Provided material:
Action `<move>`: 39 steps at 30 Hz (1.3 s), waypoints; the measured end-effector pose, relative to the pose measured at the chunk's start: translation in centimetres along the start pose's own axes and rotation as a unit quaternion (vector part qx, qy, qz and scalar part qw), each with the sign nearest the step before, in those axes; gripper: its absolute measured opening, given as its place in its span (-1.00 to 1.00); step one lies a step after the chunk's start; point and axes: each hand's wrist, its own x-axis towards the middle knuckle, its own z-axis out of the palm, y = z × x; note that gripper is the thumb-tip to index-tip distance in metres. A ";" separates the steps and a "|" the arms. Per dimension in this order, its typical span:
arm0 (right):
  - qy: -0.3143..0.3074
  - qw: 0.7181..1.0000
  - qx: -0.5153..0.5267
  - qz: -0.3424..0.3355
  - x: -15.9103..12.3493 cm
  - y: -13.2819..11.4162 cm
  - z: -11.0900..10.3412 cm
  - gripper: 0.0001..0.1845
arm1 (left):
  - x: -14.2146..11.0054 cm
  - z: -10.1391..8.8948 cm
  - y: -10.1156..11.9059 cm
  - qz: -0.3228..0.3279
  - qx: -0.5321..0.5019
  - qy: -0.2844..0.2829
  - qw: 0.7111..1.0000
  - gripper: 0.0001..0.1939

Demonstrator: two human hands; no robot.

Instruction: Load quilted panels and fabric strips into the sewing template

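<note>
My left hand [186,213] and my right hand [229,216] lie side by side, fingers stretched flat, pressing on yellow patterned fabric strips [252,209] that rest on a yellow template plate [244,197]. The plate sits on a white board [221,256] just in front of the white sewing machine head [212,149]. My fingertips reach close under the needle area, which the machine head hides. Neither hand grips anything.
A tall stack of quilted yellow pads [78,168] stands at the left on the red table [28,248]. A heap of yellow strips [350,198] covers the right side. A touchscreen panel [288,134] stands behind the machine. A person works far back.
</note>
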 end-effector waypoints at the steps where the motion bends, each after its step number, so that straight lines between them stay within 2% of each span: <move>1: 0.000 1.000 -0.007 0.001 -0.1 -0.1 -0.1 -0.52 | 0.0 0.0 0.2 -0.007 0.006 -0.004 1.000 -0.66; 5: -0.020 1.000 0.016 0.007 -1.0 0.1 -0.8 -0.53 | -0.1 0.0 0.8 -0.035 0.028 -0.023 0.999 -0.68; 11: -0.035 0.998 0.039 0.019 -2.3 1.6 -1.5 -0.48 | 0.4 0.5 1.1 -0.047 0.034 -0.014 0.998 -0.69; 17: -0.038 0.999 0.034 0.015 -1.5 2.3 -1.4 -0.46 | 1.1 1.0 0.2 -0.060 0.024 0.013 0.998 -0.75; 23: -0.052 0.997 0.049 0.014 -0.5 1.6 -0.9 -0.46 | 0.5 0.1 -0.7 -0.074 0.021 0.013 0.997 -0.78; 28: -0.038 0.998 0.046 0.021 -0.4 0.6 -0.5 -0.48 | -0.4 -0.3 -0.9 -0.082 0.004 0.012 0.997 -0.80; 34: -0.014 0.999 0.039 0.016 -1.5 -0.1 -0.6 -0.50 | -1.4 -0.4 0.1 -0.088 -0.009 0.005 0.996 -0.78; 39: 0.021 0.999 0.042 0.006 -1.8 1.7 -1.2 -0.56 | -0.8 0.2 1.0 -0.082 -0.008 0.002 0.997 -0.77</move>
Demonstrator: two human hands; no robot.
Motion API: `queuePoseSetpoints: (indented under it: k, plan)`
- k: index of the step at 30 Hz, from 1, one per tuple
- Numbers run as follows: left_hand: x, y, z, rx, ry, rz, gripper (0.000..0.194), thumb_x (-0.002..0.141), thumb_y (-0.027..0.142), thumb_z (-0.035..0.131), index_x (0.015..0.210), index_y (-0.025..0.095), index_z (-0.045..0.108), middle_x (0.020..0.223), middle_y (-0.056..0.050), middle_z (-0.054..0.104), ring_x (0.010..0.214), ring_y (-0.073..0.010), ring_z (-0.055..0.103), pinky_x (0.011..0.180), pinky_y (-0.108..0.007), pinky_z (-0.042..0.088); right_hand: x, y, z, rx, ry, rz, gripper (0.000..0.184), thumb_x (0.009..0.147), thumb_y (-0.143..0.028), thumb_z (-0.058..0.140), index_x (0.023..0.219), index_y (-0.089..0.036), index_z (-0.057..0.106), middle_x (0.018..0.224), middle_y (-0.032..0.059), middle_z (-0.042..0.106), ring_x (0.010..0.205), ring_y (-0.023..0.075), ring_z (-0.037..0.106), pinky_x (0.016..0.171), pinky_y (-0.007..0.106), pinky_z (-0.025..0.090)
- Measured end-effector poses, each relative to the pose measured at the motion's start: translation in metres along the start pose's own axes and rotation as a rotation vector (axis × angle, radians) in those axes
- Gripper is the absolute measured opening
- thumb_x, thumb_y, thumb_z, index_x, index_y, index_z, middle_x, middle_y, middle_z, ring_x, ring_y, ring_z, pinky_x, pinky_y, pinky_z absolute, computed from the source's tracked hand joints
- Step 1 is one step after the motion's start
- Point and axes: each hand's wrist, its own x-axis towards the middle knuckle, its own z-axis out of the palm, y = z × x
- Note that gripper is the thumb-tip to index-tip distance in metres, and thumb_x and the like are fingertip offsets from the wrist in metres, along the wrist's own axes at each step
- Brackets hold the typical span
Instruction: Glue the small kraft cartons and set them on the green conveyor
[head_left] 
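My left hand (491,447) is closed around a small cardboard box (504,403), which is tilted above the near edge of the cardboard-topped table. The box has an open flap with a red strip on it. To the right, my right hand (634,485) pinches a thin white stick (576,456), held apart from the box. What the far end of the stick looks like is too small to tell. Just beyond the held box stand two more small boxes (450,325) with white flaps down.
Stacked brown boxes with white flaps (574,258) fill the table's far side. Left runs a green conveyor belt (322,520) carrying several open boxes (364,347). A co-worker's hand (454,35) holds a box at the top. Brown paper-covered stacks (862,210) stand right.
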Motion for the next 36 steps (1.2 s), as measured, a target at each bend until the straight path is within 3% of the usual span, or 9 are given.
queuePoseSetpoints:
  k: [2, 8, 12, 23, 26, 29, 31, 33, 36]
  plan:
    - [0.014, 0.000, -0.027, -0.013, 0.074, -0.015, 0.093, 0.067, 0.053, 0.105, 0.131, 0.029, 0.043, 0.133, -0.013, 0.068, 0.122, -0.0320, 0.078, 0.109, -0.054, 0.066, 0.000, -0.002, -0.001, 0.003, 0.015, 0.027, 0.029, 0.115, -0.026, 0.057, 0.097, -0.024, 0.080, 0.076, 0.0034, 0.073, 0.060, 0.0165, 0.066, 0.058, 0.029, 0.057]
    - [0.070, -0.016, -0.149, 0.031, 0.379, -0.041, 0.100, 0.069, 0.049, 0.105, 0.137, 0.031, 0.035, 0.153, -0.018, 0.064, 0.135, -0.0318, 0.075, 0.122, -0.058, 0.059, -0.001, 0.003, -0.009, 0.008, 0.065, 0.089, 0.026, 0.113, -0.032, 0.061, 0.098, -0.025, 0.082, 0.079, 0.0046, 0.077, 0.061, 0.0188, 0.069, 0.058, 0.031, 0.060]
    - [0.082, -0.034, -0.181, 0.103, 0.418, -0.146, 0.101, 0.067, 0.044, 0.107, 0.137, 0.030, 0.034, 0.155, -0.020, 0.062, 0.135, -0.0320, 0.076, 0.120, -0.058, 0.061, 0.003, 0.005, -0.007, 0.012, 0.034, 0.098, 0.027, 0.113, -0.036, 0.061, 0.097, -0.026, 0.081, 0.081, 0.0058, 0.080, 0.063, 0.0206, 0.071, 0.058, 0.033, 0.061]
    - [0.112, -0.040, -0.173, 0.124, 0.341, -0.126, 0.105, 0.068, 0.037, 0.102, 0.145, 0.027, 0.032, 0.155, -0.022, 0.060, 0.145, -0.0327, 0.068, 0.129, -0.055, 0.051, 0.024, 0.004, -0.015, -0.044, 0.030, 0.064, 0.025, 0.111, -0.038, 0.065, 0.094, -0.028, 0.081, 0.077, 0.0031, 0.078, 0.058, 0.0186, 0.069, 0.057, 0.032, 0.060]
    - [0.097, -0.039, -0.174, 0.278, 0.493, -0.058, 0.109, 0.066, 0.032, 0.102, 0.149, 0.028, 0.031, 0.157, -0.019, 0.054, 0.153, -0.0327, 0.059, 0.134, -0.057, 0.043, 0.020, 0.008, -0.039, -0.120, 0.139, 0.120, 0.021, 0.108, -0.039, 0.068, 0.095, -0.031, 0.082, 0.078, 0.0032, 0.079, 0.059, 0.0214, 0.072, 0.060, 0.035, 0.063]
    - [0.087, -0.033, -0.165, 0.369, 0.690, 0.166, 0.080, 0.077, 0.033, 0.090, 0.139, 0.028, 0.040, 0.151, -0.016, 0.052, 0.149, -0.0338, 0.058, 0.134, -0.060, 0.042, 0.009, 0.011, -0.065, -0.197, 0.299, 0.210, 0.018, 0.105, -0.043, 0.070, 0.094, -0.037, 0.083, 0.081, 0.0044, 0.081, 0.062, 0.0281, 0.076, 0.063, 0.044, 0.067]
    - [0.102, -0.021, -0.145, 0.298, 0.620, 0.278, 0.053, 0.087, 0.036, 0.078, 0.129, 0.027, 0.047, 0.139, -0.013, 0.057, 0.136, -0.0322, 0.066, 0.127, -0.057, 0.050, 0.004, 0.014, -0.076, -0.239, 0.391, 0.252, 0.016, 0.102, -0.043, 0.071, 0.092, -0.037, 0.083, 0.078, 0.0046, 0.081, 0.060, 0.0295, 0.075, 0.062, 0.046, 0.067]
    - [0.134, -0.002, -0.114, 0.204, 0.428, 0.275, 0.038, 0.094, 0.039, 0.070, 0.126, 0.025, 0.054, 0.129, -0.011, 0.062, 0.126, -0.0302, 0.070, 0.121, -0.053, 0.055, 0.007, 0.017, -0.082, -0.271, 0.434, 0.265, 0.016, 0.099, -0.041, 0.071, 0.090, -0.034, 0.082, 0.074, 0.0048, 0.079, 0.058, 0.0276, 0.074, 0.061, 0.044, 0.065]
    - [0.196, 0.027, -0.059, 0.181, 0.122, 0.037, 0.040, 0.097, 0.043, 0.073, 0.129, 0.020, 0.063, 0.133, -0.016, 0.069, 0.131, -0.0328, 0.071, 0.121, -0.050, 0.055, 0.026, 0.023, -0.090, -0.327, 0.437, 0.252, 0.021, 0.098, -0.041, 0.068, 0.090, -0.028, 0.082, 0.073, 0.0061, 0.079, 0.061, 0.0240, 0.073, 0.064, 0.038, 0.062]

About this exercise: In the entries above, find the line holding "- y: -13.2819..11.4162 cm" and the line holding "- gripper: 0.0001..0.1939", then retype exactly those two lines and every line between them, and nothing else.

Problem solution:
  - y: -13.2819..11.4162 cm
  - z: -11.0900..10.3412 cm
  - gripper: 0.0001..0.1845
arm1 (left):
  - x: -14.2146..11.0054 cm
  - z: -10.1391..8.8948 cm
  - y: -10.1156..11.9059 cm
  - qz: -0.3228..0.3279
  - qx: -0.5321..0.5019
  - qy: -0.2844..0.2829
  - qw: 0.7111..1.0000
  - gripper: 0.0001..0.1939

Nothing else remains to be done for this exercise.